Die Bombenangriffe der Alliierten Teil 2

Zugriffe: 479
1 1 1 1 1 1 1 1 1 1 Bewertungen 0.00 (0 Abstimmungen)
Luftkriegsereignisse auf Städte und Dörfer in der Region
 
hvsn_04  
Zerstörte Gebäude des Walhalla-Kinos
hvsn_05
Zerstörte Gebäude des Walhalla-Kinos
Der verpasste Angriff auf Neunkirchen wurde vier Tage später am 27. Mai, dem Pfingstsamstag des Jahres 1944 nachgeholt. An diesem Tag befanden sich insgesamt 930 Bomber, B-17 und B-24, der US-Air Force zusammen mit 710 Begleitschutzjägern im Luftraum über Westdeutschland zu verschiedenen Zielen, insbesondere Eisenbahnanlagen im Südwesten, auf den Weg. 214 B-24 Liberator nahmen Kurs auf den Saarraum. 143 Bomber warfen ihre Bomben über dem Bahnhofsbereich der Stadt Saarbrücken ab, 66 Liberator nahmen den Neunkircher Bahnhof ins Visier und setzten ihre Bombenlast, 164 Tonnen Spreng- und Brandbomben, über den Bahnanlagen zwischen Bahnhof, Oberschmelz und Schlawerie bis Sinnerthal sowie über dem Gelände des Eisenwerkes und der Oberstadt ab. Weitere Bombeneinschläge streuten zwischen Kohlwald über Bauershaus bis in den Südteil der Stadt über der Hermannstraße und entlang der Straße in Richtung Kirkel. 48 Bewohner sowie Eisenbahner im Dienst und Fahrgäste auf den Bahnsteigen fanden den Tod.

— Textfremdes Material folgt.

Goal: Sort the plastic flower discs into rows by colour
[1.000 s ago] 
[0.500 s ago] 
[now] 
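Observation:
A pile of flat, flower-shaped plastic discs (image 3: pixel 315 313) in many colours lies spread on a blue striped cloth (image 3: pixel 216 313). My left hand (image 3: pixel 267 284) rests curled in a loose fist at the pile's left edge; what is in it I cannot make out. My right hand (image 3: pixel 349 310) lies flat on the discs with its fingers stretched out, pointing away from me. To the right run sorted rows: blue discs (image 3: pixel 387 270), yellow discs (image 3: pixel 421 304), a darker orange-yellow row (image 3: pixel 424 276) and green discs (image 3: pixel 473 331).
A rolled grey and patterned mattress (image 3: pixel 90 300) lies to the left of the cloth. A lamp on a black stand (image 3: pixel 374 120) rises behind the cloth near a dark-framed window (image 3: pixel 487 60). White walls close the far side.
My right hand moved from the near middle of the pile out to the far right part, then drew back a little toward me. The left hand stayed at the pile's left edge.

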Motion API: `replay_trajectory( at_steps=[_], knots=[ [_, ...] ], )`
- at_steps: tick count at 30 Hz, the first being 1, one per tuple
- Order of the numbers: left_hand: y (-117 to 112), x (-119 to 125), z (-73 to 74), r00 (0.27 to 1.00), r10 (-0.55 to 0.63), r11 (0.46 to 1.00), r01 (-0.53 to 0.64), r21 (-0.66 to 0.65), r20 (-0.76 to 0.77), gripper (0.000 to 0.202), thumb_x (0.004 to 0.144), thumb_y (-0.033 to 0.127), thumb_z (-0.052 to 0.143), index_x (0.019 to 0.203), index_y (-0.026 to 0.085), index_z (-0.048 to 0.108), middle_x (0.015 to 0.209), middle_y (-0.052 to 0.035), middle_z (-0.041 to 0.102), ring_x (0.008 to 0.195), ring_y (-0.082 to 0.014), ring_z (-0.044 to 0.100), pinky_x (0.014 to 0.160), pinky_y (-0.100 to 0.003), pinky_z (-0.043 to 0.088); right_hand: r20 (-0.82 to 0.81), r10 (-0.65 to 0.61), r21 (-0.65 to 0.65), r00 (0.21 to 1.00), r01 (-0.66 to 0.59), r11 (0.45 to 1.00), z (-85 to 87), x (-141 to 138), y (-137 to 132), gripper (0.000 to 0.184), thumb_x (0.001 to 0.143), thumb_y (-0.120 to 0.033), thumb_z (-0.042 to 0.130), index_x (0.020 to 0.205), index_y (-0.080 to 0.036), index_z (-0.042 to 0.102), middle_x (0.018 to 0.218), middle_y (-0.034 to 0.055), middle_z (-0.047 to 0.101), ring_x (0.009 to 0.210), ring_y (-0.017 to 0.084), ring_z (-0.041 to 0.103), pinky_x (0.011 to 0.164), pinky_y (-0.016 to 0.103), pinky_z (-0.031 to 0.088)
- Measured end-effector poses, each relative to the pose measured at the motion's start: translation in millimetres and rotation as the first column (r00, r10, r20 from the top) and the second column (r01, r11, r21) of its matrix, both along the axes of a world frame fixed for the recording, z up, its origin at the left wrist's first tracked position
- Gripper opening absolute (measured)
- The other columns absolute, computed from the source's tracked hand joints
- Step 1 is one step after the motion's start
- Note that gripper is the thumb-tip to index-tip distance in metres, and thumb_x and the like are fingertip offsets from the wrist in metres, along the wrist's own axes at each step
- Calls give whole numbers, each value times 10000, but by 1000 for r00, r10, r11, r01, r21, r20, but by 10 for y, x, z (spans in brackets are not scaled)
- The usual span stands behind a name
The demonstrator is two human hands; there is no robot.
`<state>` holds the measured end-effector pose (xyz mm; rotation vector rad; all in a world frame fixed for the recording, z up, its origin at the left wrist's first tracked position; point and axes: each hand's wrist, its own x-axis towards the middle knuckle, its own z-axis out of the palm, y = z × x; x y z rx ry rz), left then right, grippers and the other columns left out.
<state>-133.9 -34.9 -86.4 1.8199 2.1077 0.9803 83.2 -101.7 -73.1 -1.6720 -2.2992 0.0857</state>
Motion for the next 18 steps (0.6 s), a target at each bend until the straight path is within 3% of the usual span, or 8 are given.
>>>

Nach dem Bericht der städtischen Schadenskommission mit Baurat Ertz, Architekt Brück und Bauinspektor Urschel wurden von den Wohnbereichen die Frankenfeld- und die Hasselbachstraße in Sinnerthal, die Redener Straße, die Oberschmelz und die Schiffweilerstraße am stärksten betroffen. 70 Wohnhäuser wurden schwer beschädigt oder erlitten Totalschäden. Nach dem Bericht der Saarbrücker Flakgruppe 631 verlor die 8. USAF an diesem Tag über dem Saarraum fünf Bomber.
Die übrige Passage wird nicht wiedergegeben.